Items from a dataset
==========
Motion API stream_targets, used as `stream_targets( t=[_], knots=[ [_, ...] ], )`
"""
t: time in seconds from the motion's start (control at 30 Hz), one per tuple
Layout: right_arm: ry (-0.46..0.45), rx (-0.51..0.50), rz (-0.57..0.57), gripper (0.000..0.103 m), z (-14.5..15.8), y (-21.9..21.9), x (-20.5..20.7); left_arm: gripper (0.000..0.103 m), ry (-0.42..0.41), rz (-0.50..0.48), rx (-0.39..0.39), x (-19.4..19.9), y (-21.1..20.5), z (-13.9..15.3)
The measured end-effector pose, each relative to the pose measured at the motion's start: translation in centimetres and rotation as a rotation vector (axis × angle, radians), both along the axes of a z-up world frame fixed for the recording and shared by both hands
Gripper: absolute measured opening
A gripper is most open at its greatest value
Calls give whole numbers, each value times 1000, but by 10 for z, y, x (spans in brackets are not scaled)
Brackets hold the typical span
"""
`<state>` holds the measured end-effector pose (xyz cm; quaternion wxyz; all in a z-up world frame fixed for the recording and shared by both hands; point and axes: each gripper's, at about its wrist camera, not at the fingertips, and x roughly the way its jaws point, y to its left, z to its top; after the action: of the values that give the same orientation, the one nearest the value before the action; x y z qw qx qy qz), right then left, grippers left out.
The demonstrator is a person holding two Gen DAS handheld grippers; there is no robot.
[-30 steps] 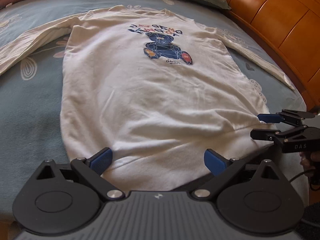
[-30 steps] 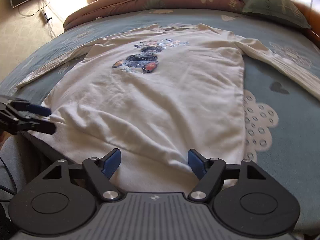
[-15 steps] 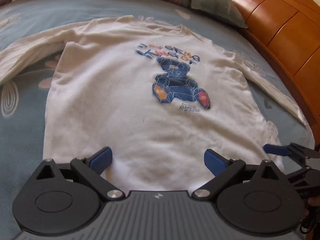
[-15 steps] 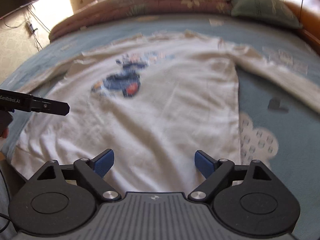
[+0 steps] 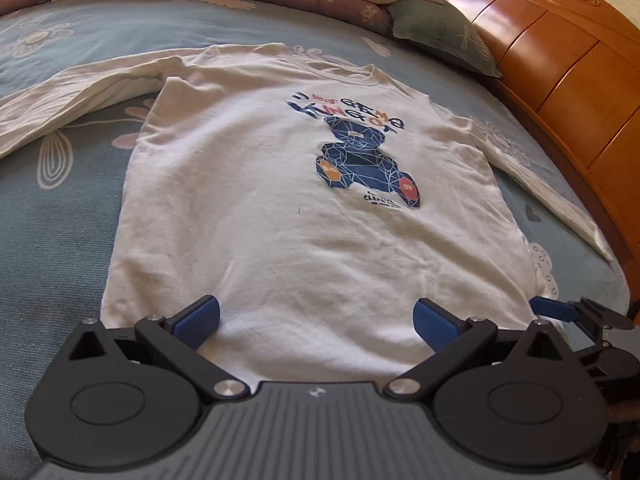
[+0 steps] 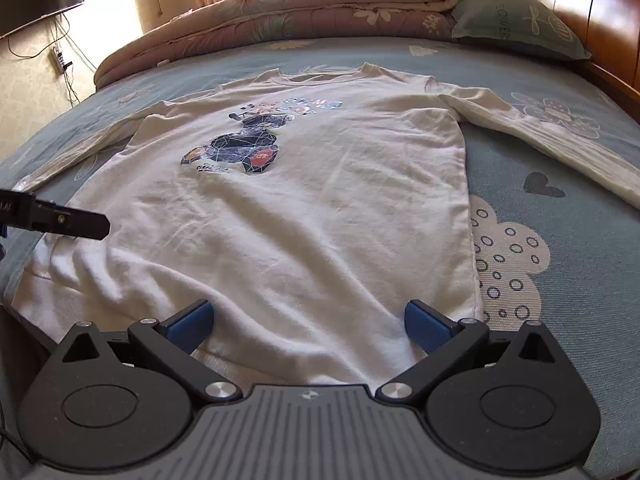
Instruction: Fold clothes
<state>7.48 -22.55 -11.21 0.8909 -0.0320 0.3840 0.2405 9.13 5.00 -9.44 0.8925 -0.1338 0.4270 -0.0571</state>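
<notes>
Two hand-held grippers are poised over the near hem of the shirt [image 5: 288, 216]: the left hand-held gripper [image 5: 316, 320] and the right hand-held gripper [image 6: 306, 320], both spread wide with nothing clamped. The shirt is laid flat, print up, on the bed [image 6: 560, 264], its sleeves stretched out to either side and its collar toward the quilt [image 6: 320, 12]. No fold is seen yet; the hem grasp is judged to be in hand. Next, both jaws would need lowering and closing on the hem corners. No containers are seen.
</notes>
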Motion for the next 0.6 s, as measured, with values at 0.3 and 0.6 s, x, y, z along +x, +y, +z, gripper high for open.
stream_targets(
  t=[0.3, 0.6],
  knots=[
    [-18, 13, 7, 103, -2, -4, -5, 102, 43, 0, 107, -12, -21, 0],
    [-42, -22, 9, 103, -4, 0, -8, 102, 16, -11, 57, -3, -19, 16]
  ],
)
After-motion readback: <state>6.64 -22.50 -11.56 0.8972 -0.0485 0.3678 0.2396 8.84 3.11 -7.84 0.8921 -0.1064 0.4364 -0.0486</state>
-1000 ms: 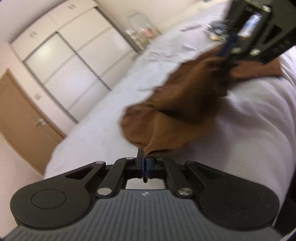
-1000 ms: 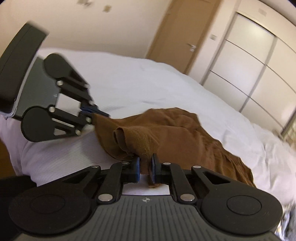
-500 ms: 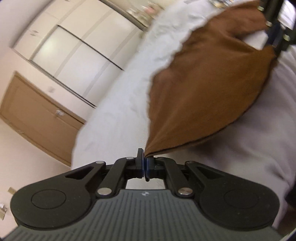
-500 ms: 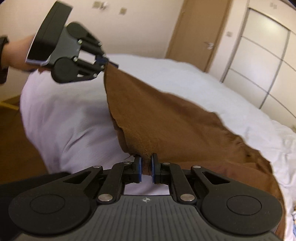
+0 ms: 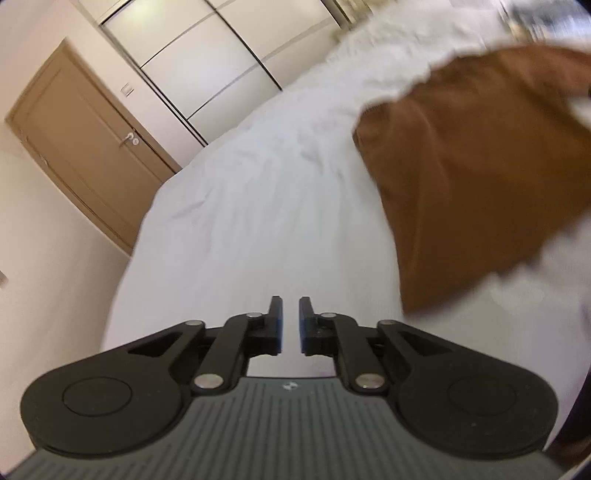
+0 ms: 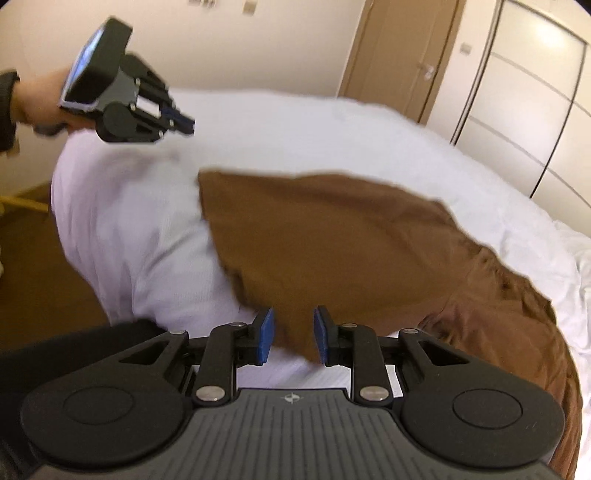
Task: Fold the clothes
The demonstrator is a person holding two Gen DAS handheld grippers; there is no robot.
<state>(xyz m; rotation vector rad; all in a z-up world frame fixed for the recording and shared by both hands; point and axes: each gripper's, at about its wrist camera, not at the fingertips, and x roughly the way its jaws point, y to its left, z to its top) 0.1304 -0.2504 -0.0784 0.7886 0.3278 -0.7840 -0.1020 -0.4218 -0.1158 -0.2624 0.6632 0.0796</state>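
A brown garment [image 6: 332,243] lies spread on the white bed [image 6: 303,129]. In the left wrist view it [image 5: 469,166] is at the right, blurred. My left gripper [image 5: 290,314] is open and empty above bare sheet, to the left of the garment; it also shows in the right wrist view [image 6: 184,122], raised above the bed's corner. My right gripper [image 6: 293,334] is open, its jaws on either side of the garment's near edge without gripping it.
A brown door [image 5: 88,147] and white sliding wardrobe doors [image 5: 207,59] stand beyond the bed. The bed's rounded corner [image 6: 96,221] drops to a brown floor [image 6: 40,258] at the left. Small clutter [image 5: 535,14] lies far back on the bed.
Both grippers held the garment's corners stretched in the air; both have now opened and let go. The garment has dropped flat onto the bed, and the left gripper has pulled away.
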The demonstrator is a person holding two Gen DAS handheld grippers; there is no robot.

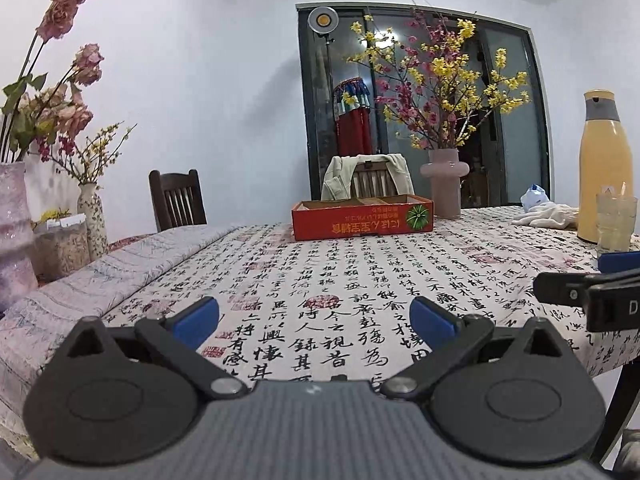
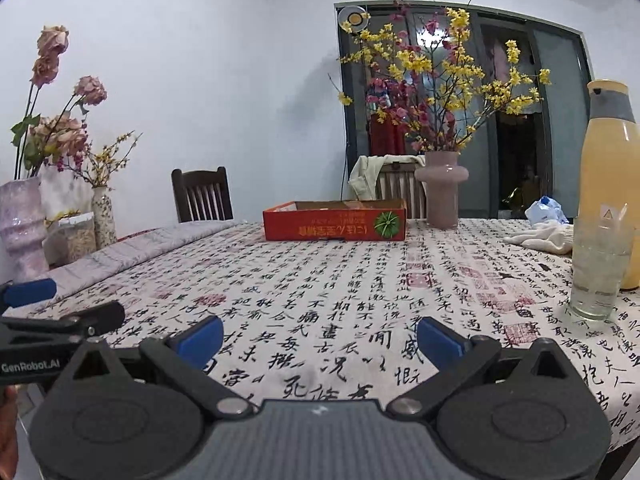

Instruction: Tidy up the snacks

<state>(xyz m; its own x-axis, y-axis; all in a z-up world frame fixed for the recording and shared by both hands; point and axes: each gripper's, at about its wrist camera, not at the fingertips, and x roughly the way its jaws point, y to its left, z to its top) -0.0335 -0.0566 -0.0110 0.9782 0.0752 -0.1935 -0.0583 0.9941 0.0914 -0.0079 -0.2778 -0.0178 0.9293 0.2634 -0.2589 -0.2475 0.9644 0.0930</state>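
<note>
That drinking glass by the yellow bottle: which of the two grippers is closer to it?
Right. The glass stands just ahead and to the right of the right gripper. The left gripper is farther to the left, with the right gripper between it and the glass.

both grippers held low and level, jaws spread wide, nothing between them

the left gripper (image 1: 314,318) points toward the far side, its two blue pads (image 1: 198,316) well apart and the black linkage arms splayed out to either side of the grey body. the right gripper (image 2: 320,338) sits in the same pose, blue pads (image 2: 202,336) equally far apart. the two are side by side: in the left wrist view the right gripper's black finger pokes in at the right edge, and in the right wrist view the left gripper's finger shows at the left edge, with a sliver of hand (image 2: 8,428) below it.
</note>
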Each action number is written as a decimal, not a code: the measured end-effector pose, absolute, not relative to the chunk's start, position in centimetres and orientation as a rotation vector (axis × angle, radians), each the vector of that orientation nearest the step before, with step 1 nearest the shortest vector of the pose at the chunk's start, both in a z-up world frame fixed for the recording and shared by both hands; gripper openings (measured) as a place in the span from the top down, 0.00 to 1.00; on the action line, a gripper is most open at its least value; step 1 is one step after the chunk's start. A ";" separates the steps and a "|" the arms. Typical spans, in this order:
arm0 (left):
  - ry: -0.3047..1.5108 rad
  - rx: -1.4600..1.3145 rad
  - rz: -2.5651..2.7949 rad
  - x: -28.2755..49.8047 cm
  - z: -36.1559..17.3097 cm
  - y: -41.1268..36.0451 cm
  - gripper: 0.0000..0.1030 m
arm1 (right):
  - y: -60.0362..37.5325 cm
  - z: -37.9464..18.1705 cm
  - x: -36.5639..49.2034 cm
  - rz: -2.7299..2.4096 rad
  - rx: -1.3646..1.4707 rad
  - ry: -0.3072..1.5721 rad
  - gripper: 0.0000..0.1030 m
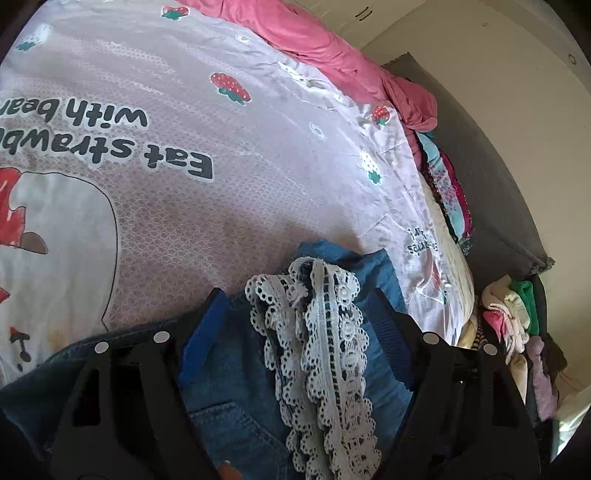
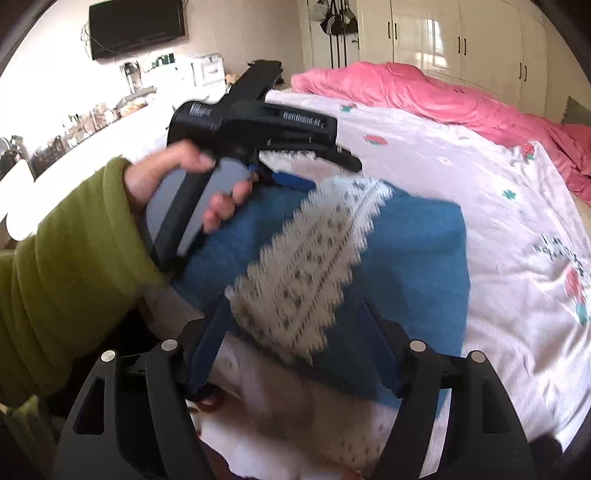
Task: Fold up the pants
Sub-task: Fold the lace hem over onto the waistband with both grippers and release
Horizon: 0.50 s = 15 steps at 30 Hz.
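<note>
The pants (image 1: 236, 398) – blue denim with a white lace strip (image 1: 325, 350) lying along them – lie folded on the near part of the strawberry-print bedspread (image 1: 221, 166). The left gripper (image 1: 299, 321) stands with jaws apart over the lace, pressing nothing. The right gripper (image 2: 295, 332) is spread wide too, the denim's near edge between its fingers – ungripped

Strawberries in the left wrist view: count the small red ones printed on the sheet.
3. One at the top edge, one mid-sheet above the lettering, one by the pink blanket. More may be hidden under the jeans.
</note>
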<state>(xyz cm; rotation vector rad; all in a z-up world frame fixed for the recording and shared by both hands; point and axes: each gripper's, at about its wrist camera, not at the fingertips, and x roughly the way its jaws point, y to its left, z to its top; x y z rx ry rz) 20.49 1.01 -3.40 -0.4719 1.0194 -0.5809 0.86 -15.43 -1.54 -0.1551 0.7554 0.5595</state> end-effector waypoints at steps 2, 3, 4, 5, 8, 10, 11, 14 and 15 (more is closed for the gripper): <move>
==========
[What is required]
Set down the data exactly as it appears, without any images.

[Solution for this problem]
Motion API stream_targets, used as `stream_targets( t=[_], knots=[ [_, ...] ], )`
"""
t: time in seconds from the motion's start (control at 30 Hz), one per tuple
Layout: right_arm: ry (-0.46..0.45), rx (-0.51..0.50), rz (-0.57..0.57), gripper (0.000..0.103 m), z (-14.5..15.8), y (-21.9..21.9), x (-20.5..20.7); left_arm: gripper (0.000..0.103 m), ry (-0.42..0.41), rz (-0.50..0.48), rx (-0.39..0.39), x (-19.4..19.9), y (-21.1..20.5), z (-13.9..15.3)
The measured end-effector pose, each relative to the pose measured at the motion's start: translation in centimetres and rotation as a rotation vector (axis × angle, radians), both along the axes of a z-up world frame fixed for the recording and shared by both hands
Gripper: absolute measured opening
A gripper is most open at its greatest value
Calls give whole numbers, each value times 1000, but by 10 for z, y, x (spans in brackets are not scaled)
Brackets hold the typical span
"""
`<state>` holds the measured end-effector pose (xyz cm; quaternion wxyz; all in a z-up world frame fixed for the recording and shared by both hands; point and axes: each gripper's, at about its wrist camera, not at the fingertips, and x roughly the way its jaws point, y to its left, z to its top; after the action: of the values that give the same orientation, the one nearest the value before the action; x y z qw qx qy qz), right then left, grippers left out.
The demonstrator is a person holding two Gen DAS handheld grippers; there is no robot.
[-30 steps] 
[-30 steps] 
[-15 steps] 
[-15 steps] 
[+0 steps] 
[+0 steps] 
Instruction: Fold clothes
<state>7.48 -22.55 -11.21 0.8909 -0.0320 0.3840 0.2405 9.13 5.00 -9.44 0.8925 -0.1338 0.4270 -0.0571</state>
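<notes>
Two hand-held grippers are poised over the near hem of the shirt [image 5: 288, 216]: the left hand-held gripper [image 5: 316, 320] and the right hand-held gripper [image 6: 306, 320], both spread wide with nothing clamped. The shirt is laid flat, print up, on the bed [image 6: 560, 264], its sleeves stretched out to either side and its collar toward the quilt [image 6: 320, 12]. No fold is seen yet; the hem grasp is judged to be in hand. Next, both jaws would need lowering and closing on the hem corners. No containers are seen.
</notes>
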Motion for the next 0.6 s, as measured, with values at 0.3 and 0.6 s, x, y, z along +x, +y, +z, gripper high for open.
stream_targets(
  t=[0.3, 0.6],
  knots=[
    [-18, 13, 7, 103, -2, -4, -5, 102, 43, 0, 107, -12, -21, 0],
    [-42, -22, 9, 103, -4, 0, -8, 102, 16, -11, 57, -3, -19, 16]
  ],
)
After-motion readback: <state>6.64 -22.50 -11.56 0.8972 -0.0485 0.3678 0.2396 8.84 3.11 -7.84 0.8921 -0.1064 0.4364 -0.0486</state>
-1000 ms: 
-1000 ms: 
-500 ms: 
-500 ms: 
+0 ms: 
+0 ms: 
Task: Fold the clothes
The demonstrator is a person holding two Gen DAS handheld grippers; there is no robot.
<state>(xyz m; rotation vector rad; all in a z-up world frame fixed for the recording and shared by both hands; point and axes: each gripper's, at about its wrist camera, not at the fingertips, and x roughly the way its jaws point, y to its left, z to its top) 0.1304 -0.2504 -0.0784 0.7886 0.3278 -0.7840 -0.1020 -0.4218 -0.1158 -0.2624 0.6632 0.0796</state>
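A brown garment [image 6: 332,243] lies spread on the white bed [image 6: 303,129]. In the left wrist view it [image 5: 469,166] is at the right, blurred. My left gripper [image 5: 290,314] is open and empty above bare sheet, to the left of the garment; it also shows in the right wrist view [image 6: 184,122], raised above the bed's corner. My right gripper [image 6: 293,334] is open, its jaws on either side of the garment's near edge without gripping it.
A brown door [image 5: 88,147] and white sliding wardrobe doors [image 5: 207,59] stand beyond the bed. The bed's rounded corner [image 6: 96,221] drops to a brown floor [image 6: 40,258] at the left. Small clutter [image 5: 535,14] lies far back on the bed.
Both grippers held the garment's corners stretched in the air; both have now opened and let go. The garment has dropped flat onto the bed, and the left gripper has pulled away.
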The demonstrator is a person holding two Gen DAS handheld grippers; there is no robot.


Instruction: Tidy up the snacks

<state>(xyz m; its own x-axis, y-axis; all in a z-up world frame fixed for the recording and shared by both hands; point and axes: each gripper's, at about its wrist camera, not at the fingertips, and x roughly the way its jaws point, y to its left, z to its top) -0.0335 -0.0566 -0.0110 0.9782 0.0752 -0.1935 -0.0583 0.9941 0.0914 -0.0079 -0.2778 -0.0178 0.9293 0.2634 -0.2589 -0.2475 0.9644 0.0930</state>
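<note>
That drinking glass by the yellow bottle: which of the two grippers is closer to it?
Right. The glass stands just ahead and to the right of the right gripper. The left gripper is farther to the left, with the right gripper between it and the glass.

both grippers held low and level, jaws spread wide, nothing between them

the left gripper (image 1: 314,318) points toward the far side, its two blue pads (image 1: 198,316) well apart and the black linkage arms splayed out to either side of the grey body. the right gripper (image 2: 320,338) sits in the same pose, blue pads (image 2: 202,336) equally far apart. the two are side by side: in the left wrist view the right gripper's black finger pokes in at the right edge, and in the right wrist view the left gripper's finger shows at the left edge, with a sliver of hand (image 2: 8,428) below it.
</note>
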Each action number is written as a decimal, not a code: the measured end-effector pose, absolute, not relative to the chunk's start, position in centimetres and orientation as a rotation vector (axis × angle, radians), each the vector of that orientation nearest the step before, with step 1 nearest the shortest vector of the pose at the chunk's start, both in a z-up world frame fixed for the recording and shared by both hands; gripper openings (measured) as a place in the span from the top down, 0.00 to 1.00; on the action line, a gripper is most open at its least value; step 1 is one step after the chunk's start. A ";" separates the steps and a "|" the arms. Typical spans, in this order:
arm0 (left):
  - ry: -0.3047..1.5108 rad
  - rx: -1.4600..1.3145 rad
  - rz: -2.5651..2.7949 rad
  - x: -28.2755..49.8047 cm
  - z: -36.1559..17.3097 cm
  - y: -41.1268..36.0451 cm
  - gripper: 0.0000..0.1030 m
arm1 (right):
  - y: -60.0362..37.5325 cm
  - z: -37.9464..18.1705 cm
  - x: -36.5639..49.2034 cm
  - rz: -2.7299..2.4096 rad
  - rx: -1.3646..1.4707 rad
  - ry: -0.3072..1.5721 rad
  - gripper: 0.0000..0.1030 m
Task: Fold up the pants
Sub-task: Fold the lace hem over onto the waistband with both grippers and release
Horizon: 0.50 s = 15 steps at 30 Hz.
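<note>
The pants (image 1: 236, 398) – blue denim with a white lace strip (image 1: 325, 350) lying along them – lie folded on the near part of the strawberry-print bedspread (image 1: 221, 166). The left gripper (image 1: 299, 321) stands with jaws apart over the lace, pressing nothing. The right gripper (image 2: 295, 332) is spread wide too, the denim's near edge between its fingers – ungripped

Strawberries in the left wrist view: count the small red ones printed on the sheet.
3. One at the top edge, one mid-sheet above the lettering, one by the pink blanket. More may be hidden under the jeans.
</note>
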<state>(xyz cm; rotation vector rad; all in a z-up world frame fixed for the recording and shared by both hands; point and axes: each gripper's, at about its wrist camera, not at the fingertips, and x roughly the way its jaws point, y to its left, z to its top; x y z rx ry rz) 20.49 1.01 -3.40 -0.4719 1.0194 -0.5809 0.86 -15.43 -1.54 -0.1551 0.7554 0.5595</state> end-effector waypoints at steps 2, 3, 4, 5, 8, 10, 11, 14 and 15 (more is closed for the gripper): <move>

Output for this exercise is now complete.